The pharmaceutical company refused to acknowledge a causal connection between thrombosis-thrombocytopenia syndrome (TTS) – a health condition characterized by blood clots and low platelet counts – and its vaccine. In a response letter dated May 2023, AstraZeneca informed attorneys acting on behalf of a person who experienced a stroke in April 2021 after receiving the British vaccine that it does not “agree that TTS is generally caused by the vaccine.”

That same year, the EMA concluded that a cause-and-effect relationship between the vaccine and these thromboses is “possible.” However, it underlined that the benefits of the vaccine definitely outweigh its effects, highlighting that the mortality rate associated with Covid-19 (3.4% before the onset of large-scale vaccination campaigns, according to the World Health Organization) is higher than that associated with these thromboses (one case per million vaccinated with this product).

However, in April 2021, in collaboration with the British regulator MHRA (Medicines and Healthcare Regulatory Agency), the pharmaceutical company updated the information regarding its vaccine. The revised information included a statement stating that “the AstraZeneca-Oxford vaccine could, in exceptionally rare cases, trigger TTS.” Despite this update, the vaccine remained in circulation for three years.

British high court

So far, a group of 50 families in the United Kingdom has filed a lawsuit against AstraZeneca. In one of the legal documents dated February 2024, the pharmaceutical company recognizes that its vaccine can “in very rare cases, lead to TTS.” This acknowledgment can be a game-changer, as it suggests that the pharmaceutical company might be liable to financially compensate the victims or grieved relatives, with claims estimated at nearly £100 million, according to the Telegraph.

Could these legal implications have influenced AstraZeneca’s decision to withdraw its vaccine? Only time will tell.

What about patients who received AstraZeneca?

While legal data may be inconclusive, one thing is clear: based on current scientific evidence, individuals who have received the AstraZeneca vaccine do not seem to be at a higher long-term risk than those who were administered other vaccines, or even those who were not vaccinated at all.

Pharmacovigilance studies (which are always conducted after the release of drugs including vaccines) aiming to detect widespread side effects have yet to be published. Several recent studies have concluded that the risk of developing TTS is slightly higher with the AstraZeneca vaccine, but only in the few weeks after vaccination.

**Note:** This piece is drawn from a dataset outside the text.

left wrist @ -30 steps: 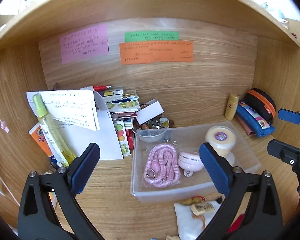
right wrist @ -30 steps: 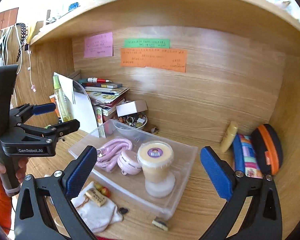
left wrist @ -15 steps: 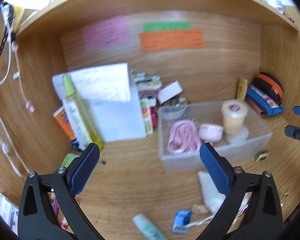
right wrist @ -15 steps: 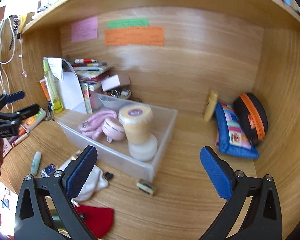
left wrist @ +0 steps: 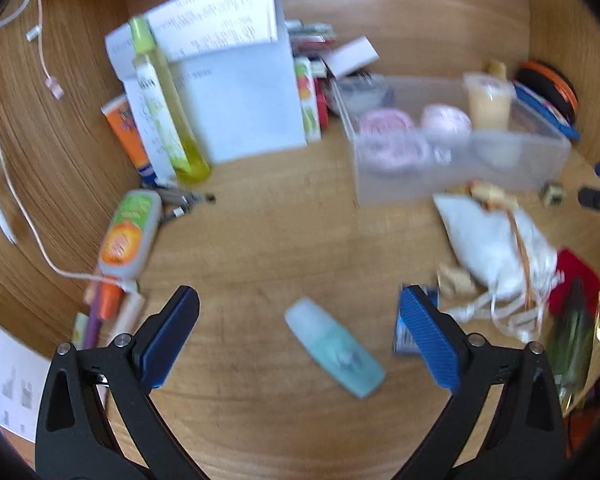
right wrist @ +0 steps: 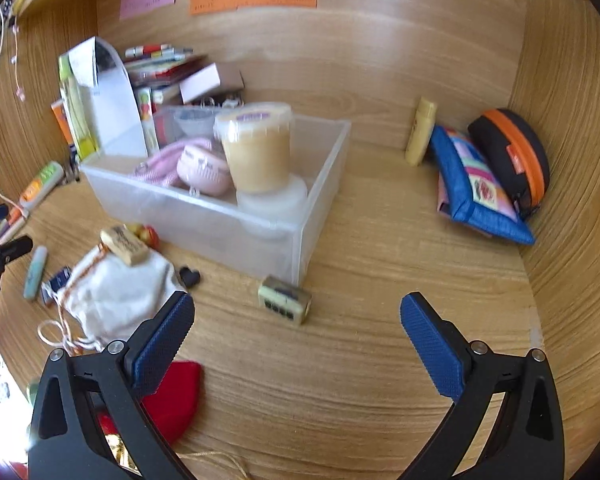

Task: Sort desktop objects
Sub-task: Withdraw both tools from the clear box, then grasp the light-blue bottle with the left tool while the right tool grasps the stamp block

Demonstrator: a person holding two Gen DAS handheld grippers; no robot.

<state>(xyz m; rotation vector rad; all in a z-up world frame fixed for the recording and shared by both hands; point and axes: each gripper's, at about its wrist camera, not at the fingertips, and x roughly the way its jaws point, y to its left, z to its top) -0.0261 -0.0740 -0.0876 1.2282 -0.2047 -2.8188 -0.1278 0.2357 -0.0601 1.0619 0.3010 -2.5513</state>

A national cohort study conducted in Denmark and Norway, mentioned in a meta-analysis by Faksova et al., disclosed an increase in the rate of venous thromboembolic events estimated at 2.5 events per 100,000 vaccinations with the Oxford/AstraZeneca vaccine during the at-risk period of 0 to 42 days.

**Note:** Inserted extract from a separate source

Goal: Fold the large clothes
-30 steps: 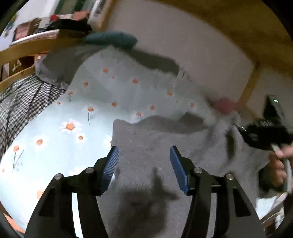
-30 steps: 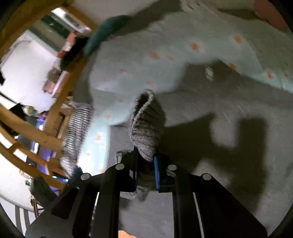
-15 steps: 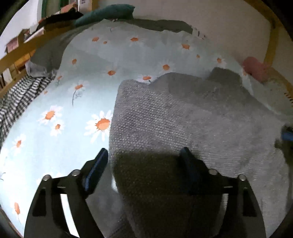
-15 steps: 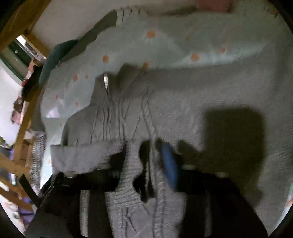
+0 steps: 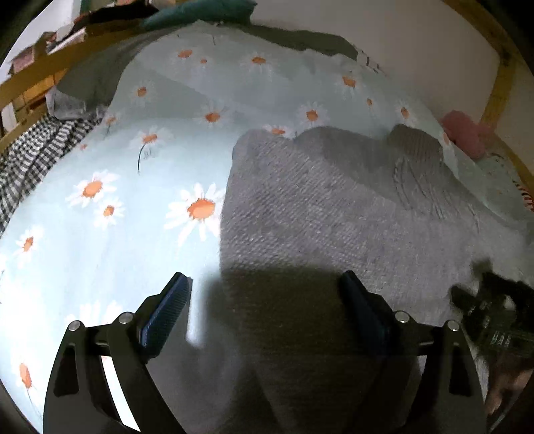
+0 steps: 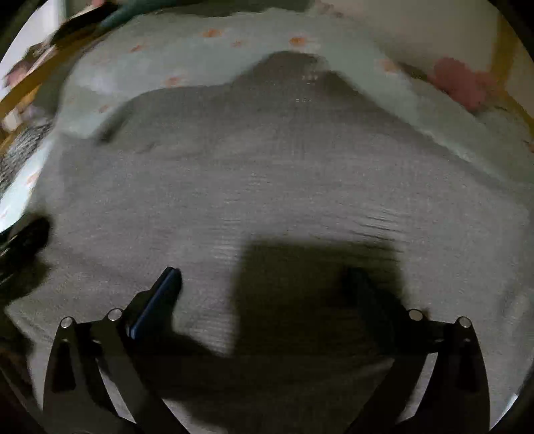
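Note:
A large grey knitted sweater [image 5: 333, 213] lies spread on a bed with a pale blue daisy-print cover [image 5: 110, 200]. My left gripper [image 5: 265, 293] hovers over the sweater's left edge, jaws still opening, one pad over the cover and one over the knit, gripping nothing. In the right wrist view the same sweater [image 6: 283, 173] fills the frame. My right gripper [image 6: 263, 283] hangs low over it with its jaws opening wide and nothing pinched between them. The right gripper's body [image 5: 490, 320] shows at the lower right of the left wrist view.
A wooden bed rail [image 5: 50, 70] runs along the left. A black-and-white checked cloth [image 5: 30, 157] and a dark grey cloth [image 5: 93, 76] lie by it. A teal cushion [image 5: 200, 11] sits at the head, a pink item [image 5: 464, 133] at the right against the wall.
My right gripper let go of the sweater's ribbed part, opened wide and dropped toward the knit. My left gripper opened wider and sank closer to the sweater's left edge.

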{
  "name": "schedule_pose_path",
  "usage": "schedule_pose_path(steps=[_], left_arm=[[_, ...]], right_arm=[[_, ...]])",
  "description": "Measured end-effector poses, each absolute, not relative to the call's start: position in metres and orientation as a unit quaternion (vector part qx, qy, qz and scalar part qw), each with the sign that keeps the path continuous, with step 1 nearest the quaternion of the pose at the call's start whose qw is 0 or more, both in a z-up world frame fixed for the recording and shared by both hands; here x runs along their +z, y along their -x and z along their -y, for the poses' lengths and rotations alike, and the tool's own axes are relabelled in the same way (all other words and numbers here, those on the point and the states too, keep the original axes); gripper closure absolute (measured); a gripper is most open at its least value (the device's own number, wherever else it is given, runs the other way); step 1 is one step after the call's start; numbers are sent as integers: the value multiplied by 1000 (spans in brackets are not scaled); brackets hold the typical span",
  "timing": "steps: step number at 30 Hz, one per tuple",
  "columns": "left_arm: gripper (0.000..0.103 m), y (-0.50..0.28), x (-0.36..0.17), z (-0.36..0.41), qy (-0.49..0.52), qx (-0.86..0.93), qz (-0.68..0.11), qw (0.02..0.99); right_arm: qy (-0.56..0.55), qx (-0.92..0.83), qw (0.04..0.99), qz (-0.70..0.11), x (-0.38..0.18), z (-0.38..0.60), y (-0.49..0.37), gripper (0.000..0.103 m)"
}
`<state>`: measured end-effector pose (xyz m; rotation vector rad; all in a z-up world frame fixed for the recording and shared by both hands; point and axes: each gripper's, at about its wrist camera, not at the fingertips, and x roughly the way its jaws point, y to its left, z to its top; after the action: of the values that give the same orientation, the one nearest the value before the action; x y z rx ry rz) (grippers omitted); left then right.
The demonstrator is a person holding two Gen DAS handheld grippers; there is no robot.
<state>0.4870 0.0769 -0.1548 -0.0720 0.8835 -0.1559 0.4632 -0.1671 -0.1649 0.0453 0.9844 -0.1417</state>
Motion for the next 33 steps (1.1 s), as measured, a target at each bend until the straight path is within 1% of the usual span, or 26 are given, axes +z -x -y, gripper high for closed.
schedule_pose_path(steps=[3, 4, 5, 6, 7, 9, 11, 12, 13, 14, 16, 18, 21, 22, 23, 24, 25, 29, 31, 33], left_arm=[[12, -484, -150, -79, 49, -81, -429, 898], [13, -476, -136, -78, 59, -81, -409, 907], [14, -469, -125, -76, 62, -80, -386, 917], [14, -457, -105, -70, 60, -78, -344, 934], [12, -451, -91, -62, 48, -76, -315, 945], [6, -450, -80, -39, 10, -69, -292, 954], [5, -467, -96, -8, -47, -66, -332, 940], [5, -483, -121, 8, -75, -67, -376, 921], [5, -494, -145, 15, -89, -63, -408, 907], [5, -501, -165, 17, -99, -56, -429, 896], [5, -498, -163, 5, -59, -59, -406, 910], [5, -505, -167, 2, -47, -63, -420, 904], [5, -505, -168, 5, -55, -57, -416, 906], [5, -504, -169, 6, -57, -56, -414, 907], [5, -504, -169, 6, -56, -56, -413, 907], [5, -504, -170, 4, -55, -58, -413, 907], [5, -505, -171, 4, -55, -60, -412, 907], [5, -505, -170, 2, -60, -62, -413, 907], [5, -503, -169, 5, -70, -56, -411, 907], [5, -502, -168, 6, -74, -53, -407, 909]], right_arm=[[-76, -76, 876, -469, -164, 199, -458, 4], [-95, -74, 878, -464, -161, 205, -454, 4], [-94, -78, 885, -450, -152, 203, -447, 4], [-85, -75, 894, -434, -143, 195, -441, 4], [-66, -63, 906, -412, -132, 181, -434, 4], [-26, -45, 914, -401, -126, 151, -432, 4], [29, -50, 898, -437, -151, 133, -438, 4], [40, -56, 891, -449, -168, 131, -437, 4], [15, -54, 903, -427, -169, 142, -428, 4], [-8, -47, 899, -436, -168, 154, -427, 4], [-13, -47, 895, -444, -163, 162, -422, 4], [-18, -52, 891, -451, -154, 166, -418, 4], [-7, -43, 909, -414, -133, 146, -414, 4], [19, -49, 903, -427, -139, 141, -420, 4], [38, -57, 886, -458, -154, 140, -428, 4], [23, -45, 883, -466, -166, 147, -430, 4], [-4, -36, 891, -453, -165, 151, -422, 4], [-8, -65, 891, -449, -158, 182, -398, 4], [-70, -31, 892, -446, -162, 203, -391, 4], [-85, -11, 902, -424, -160, 210, -378, 4]])
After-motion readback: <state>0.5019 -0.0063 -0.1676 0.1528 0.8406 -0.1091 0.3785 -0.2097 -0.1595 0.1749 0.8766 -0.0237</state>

Finally, it’s essential to highlight that the successful containment of the Covid-19 pandemic has been largely credited to vaccination campaigns, in addition to naturally acquired immunity. A study published on May 1st by Jackson et al. sought to infect 36 consenting volunteers with a newly engineered laboratory strain to assess novel vaccines and treatments. However, they failed to induce the disease. This study thus shows the power of vaccination-induced or prior infection-induced protective immunity against SARS-CoV-2.